Discriminant correspondence analysis was used to illustrate the division of observations into three groups (microhabitats). Figure 6 shows marked differences between the microhabitats.

Fig. 6. The discriminant correspondence analysis for microhabitats in the system of the first two discriminant variables. Areas with different colours contain points representing a given microhabitat; blue = lichens, green = grass, red = mosses.

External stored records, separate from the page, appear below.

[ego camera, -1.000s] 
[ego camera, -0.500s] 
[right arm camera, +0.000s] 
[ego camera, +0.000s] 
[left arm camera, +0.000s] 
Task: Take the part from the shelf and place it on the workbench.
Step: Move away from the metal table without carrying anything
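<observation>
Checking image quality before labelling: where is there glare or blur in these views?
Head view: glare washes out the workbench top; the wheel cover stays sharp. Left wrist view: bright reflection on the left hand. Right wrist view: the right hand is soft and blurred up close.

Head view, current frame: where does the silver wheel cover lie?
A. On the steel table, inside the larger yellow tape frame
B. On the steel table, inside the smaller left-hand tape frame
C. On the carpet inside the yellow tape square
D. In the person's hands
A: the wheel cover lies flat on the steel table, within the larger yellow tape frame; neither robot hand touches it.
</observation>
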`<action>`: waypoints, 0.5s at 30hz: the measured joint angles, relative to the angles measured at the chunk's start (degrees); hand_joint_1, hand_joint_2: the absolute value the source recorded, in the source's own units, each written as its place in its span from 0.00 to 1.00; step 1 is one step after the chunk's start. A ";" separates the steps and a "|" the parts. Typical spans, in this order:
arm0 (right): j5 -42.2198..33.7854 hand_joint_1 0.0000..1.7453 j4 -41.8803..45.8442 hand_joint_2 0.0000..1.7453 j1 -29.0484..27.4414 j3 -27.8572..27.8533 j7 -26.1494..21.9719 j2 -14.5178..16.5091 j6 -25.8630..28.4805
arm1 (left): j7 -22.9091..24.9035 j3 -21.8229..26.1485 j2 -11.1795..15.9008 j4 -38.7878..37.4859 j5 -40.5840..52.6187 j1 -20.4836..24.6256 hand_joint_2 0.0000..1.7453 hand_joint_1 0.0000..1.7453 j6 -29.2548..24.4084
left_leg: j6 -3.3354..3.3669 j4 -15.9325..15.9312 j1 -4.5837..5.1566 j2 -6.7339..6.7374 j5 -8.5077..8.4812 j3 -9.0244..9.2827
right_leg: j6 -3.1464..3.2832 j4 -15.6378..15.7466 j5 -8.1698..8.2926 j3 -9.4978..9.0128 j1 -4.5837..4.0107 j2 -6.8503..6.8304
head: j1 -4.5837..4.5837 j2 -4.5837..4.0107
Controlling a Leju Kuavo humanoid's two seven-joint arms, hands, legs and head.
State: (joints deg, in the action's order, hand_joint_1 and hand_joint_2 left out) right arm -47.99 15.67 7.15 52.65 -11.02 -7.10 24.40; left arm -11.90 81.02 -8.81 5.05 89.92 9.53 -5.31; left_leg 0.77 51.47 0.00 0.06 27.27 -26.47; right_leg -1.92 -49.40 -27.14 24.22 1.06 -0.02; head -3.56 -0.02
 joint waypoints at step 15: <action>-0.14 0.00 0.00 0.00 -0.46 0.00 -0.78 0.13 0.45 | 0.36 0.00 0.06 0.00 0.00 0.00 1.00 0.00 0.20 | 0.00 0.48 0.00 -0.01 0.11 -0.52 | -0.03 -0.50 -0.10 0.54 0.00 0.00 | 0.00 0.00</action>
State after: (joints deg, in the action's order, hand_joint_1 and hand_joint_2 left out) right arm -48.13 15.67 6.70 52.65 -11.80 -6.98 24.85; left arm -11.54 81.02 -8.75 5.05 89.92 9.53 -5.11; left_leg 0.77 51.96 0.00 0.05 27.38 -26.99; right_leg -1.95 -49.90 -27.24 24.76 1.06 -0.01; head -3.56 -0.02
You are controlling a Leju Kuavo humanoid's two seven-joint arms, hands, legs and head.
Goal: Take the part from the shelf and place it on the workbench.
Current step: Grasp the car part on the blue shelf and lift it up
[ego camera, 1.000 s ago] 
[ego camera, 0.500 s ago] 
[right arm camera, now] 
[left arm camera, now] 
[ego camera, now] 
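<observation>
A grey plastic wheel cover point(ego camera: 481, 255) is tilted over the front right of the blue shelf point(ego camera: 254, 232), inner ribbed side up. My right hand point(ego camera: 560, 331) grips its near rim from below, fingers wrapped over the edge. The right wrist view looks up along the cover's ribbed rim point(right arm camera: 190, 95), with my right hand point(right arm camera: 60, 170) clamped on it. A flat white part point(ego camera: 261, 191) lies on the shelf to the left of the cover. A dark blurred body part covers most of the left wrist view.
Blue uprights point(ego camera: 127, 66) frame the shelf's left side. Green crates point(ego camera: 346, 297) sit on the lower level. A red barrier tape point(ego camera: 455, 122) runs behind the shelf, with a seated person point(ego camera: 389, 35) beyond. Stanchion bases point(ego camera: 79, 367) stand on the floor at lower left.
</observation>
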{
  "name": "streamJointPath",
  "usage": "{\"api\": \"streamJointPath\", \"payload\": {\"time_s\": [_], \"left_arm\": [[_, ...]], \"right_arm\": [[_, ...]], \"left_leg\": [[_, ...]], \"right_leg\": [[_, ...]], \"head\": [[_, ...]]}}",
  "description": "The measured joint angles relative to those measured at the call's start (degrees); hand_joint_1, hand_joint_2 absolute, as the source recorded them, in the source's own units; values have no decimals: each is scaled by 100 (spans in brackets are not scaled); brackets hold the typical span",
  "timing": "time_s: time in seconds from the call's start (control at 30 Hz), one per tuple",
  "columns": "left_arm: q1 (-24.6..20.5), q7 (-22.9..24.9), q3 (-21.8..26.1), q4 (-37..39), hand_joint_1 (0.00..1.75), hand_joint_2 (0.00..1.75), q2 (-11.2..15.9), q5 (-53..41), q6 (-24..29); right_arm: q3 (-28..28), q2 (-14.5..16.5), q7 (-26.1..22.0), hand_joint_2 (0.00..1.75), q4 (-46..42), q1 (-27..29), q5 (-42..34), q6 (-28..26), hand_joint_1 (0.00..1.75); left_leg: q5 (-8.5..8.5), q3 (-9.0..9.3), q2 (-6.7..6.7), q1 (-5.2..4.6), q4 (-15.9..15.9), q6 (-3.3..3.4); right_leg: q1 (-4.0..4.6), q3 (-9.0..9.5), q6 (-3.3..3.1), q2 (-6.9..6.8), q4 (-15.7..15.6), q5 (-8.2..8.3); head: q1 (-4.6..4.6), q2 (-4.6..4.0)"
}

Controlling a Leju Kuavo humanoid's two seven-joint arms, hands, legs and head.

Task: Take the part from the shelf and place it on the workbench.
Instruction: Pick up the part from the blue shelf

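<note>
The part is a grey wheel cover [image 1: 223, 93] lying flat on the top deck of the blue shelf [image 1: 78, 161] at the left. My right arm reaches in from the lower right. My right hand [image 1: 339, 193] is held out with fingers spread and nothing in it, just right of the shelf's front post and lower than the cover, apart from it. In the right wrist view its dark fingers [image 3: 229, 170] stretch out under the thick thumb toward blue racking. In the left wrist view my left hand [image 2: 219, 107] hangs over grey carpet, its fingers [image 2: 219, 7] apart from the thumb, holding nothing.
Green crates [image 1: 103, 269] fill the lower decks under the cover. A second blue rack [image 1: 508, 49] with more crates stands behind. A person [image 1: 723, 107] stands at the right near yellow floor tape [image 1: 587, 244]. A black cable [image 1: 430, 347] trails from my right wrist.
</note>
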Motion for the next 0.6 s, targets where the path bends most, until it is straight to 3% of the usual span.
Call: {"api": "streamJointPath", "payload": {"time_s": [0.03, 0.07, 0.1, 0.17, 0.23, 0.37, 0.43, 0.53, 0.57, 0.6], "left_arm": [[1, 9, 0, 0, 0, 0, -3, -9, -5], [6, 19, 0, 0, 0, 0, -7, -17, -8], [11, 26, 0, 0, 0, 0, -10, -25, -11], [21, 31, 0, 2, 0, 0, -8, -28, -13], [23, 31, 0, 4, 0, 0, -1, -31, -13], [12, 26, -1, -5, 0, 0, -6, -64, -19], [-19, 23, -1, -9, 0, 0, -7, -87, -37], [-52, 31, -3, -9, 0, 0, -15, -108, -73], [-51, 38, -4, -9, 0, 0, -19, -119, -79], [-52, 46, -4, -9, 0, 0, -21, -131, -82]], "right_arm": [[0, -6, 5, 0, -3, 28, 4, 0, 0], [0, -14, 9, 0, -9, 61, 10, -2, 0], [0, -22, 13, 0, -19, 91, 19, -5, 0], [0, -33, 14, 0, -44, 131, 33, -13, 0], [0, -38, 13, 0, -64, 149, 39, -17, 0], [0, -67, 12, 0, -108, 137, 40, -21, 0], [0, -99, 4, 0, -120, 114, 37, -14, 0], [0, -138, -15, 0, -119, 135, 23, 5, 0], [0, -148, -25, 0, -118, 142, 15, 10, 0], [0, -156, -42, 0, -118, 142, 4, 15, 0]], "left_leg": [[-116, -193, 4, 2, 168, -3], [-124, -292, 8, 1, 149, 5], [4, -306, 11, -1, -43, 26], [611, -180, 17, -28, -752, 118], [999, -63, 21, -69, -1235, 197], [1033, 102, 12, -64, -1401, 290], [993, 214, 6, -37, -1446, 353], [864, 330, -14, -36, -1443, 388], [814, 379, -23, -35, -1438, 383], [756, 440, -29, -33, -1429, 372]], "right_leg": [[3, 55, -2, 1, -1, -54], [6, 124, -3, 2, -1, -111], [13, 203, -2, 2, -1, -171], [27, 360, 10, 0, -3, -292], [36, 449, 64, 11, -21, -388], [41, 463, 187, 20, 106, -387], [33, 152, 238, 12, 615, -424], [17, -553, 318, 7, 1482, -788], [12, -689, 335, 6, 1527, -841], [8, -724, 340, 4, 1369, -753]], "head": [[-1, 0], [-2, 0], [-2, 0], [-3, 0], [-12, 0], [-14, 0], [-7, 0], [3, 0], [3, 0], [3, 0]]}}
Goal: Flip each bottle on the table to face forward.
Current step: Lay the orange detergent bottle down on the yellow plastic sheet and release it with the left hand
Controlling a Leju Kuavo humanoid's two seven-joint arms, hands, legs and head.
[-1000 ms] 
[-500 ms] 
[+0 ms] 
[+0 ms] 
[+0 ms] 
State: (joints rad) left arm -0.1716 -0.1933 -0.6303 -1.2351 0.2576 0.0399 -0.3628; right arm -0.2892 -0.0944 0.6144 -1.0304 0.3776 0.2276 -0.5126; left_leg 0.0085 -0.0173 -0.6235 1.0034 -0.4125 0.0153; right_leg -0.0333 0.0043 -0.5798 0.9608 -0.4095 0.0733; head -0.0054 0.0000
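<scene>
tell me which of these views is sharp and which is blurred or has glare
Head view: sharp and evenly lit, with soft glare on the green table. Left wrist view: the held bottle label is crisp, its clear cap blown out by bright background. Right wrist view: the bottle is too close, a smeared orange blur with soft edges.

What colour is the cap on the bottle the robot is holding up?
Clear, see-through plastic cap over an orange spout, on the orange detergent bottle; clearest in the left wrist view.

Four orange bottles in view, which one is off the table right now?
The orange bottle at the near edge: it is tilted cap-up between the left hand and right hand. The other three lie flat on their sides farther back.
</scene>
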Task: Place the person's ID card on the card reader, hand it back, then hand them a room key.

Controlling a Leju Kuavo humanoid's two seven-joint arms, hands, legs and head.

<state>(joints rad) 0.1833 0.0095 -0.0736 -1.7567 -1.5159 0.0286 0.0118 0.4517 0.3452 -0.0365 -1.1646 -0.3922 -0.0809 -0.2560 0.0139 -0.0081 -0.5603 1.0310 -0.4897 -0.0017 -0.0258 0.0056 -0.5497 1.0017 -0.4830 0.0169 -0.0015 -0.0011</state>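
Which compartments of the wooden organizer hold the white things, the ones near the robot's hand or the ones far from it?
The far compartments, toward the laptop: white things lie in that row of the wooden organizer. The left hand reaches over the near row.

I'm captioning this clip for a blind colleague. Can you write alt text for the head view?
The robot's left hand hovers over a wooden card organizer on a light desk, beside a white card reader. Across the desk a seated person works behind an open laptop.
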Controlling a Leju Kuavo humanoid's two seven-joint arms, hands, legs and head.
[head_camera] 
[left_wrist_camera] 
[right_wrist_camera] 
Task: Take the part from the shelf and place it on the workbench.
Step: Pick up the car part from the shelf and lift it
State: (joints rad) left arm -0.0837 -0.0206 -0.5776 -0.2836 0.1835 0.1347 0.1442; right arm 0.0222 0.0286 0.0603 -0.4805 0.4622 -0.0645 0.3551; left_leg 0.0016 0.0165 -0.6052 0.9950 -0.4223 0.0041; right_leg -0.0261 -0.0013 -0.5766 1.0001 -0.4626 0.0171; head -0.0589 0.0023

What species have been recorded?

The most abundant mite species included one representative of the order Mesostigmata, H. racovitzai (1369 individuals), and one representative of oribatid mites, M. l. longipilosa (219 individuals). Representatives of Collembola were much more numerous: in the collected material the dominant species were C. a. antarcticus (299 203 individuals), C. badasa (3527 individuals) and T. mixta (2485 individuals). In turn, F. octooculata (1728 individuals) and F. antarctica (1688 individuals) were slightly less abundant. Analyses of frequency indicated some selectivity of species. Cryptopygus a. antarcticus showed the highest frequency indexes at all of the localities: 100% at Arctowski Station, Demay Refuge and Ferraz Station and 73.3% at Ecuador Refuge. Moreover, high frequency was also recorded for mesostigmatic mites H. racovitzai and other Collembola species such as F. antarctica (Table I).

Species not previously found on King George Island were also recorded: Flagrosuctobelba subcornigera (Forsslund, 1941), Liochthonius australis Covarrubias, Reference Covarrubias1968, Membranoppia (Pravoppia) ventrolaminata (Hammer, 1962) and Quadroppia (Coronoquadroppia) monstruosa Hammer, 1979 belonging to Oribatida, as well as Archisotoma brucei (Carpenter, 1907) belonging to Collembola. Four species represented by only one individual each were recorded. From the Ferraz Station locality Q. C. monstruosa, Dometorina cf. marionensis and A. brucei were found on grasses, while at the Ecuador Station locality M. P. ventrolaminata was also identified in grasses. Moreover, a very small population was also observed for Oppia sp. (3 individuals) in the grass turf at the Ferraz Station locality, as well as Friesea woyciechowskii Weiner, 1982, recorded in three samples of mosses (2 samples from Ecuador Refuge and 1 sample from Ferraz Station).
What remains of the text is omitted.